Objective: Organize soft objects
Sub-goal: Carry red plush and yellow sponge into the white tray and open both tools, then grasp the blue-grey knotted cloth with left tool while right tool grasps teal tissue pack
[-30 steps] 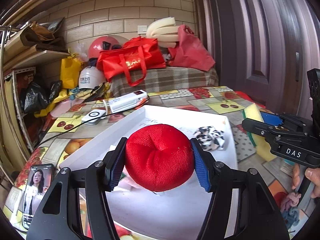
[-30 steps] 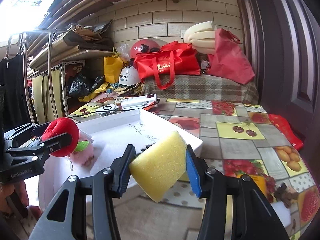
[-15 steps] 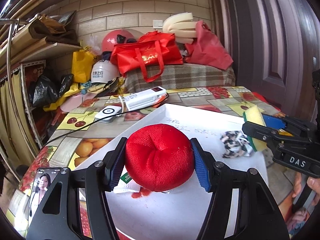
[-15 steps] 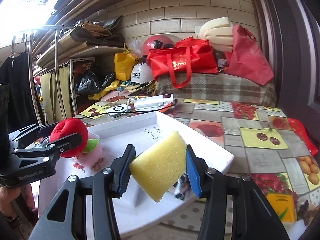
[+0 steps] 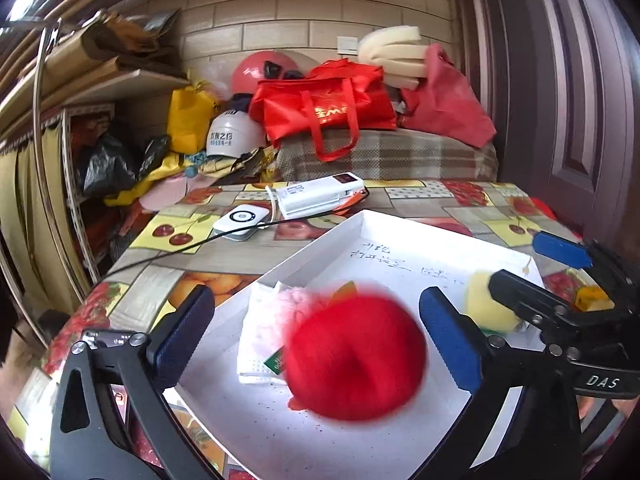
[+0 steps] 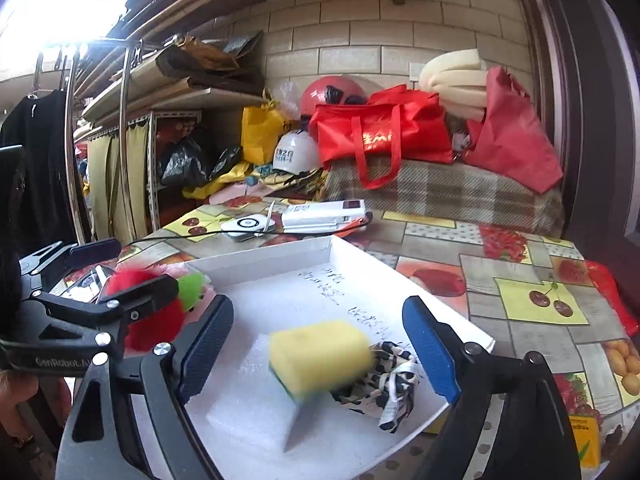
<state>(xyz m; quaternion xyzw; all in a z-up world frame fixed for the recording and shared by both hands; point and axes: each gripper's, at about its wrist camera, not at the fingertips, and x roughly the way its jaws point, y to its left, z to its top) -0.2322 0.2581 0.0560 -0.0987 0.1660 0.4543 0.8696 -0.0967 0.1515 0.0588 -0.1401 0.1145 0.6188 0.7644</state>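
Fruit-patterned oilcloth carries a shallow white foam tray (image 5: 320,240). Left gripper (image 5: 316,334), jaws opening, releases a blurred round red plush ball (image 5: 356,356) mid-tray; right gripper (image 6: 318,346) (likewise opening) drops a yellow sponge block (image 6: 320,354) near its right edge.

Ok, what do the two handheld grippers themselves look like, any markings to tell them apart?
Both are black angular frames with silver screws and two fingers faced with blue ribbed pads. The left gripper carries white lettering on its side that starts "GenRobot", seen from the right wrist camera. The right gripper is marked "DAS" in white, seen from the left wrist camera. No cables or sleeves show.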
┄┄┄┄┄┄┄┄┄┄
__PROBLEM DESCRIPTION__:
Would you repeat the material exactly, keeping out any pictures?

__RESULT OF THIS TASK__:
Objective: Organize soft objects
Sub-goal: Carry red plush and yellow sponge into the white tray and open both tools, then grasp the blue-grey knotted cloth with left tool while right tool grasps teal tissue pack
[-30 steps] 
[-30 steps] 
[-15 steps] 
[-15 steps] 
[+0 steps] 
[+0 steps] 
<state>(xyz m; quaternion xyzw; all in a z-up world frame fixed for the recording and shared by both hands; point and axes: each gripper's, at about its wrist camera, not at the fingertips, and x roughly the way its jaws point, y to its left, z to its top) -0.2322 0.2581 0.0560 -0.0987 0.1660 0.4543 0.8696 -0.0967 0.1515 0.0588 -0.1401 0.1145 0.6188 0.7644</state>
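Fruit-patterned oilcloth carries a shallow white foam tray (image 5: 320,240). Left gripper (image 5: 316,334), jaws opening, releases a blurred round red plush ball (image 5: 356,356) mid-tray; right gripper (image 6: 318,346) (likewise opening) drops a yellow sponge block (image 6: 320,354) near its right edge.

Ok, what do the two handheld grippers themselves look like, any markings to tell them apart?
Both are black angular frames with silver screws and two fingers faced with blue ribbed pads. The left gripper carries white lettering on its side that starts "GenRobot", seen from the right wrist camera. The right gripper is marked "DAS" in white, seen from the left wrist camera. No cables or sleeves show.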

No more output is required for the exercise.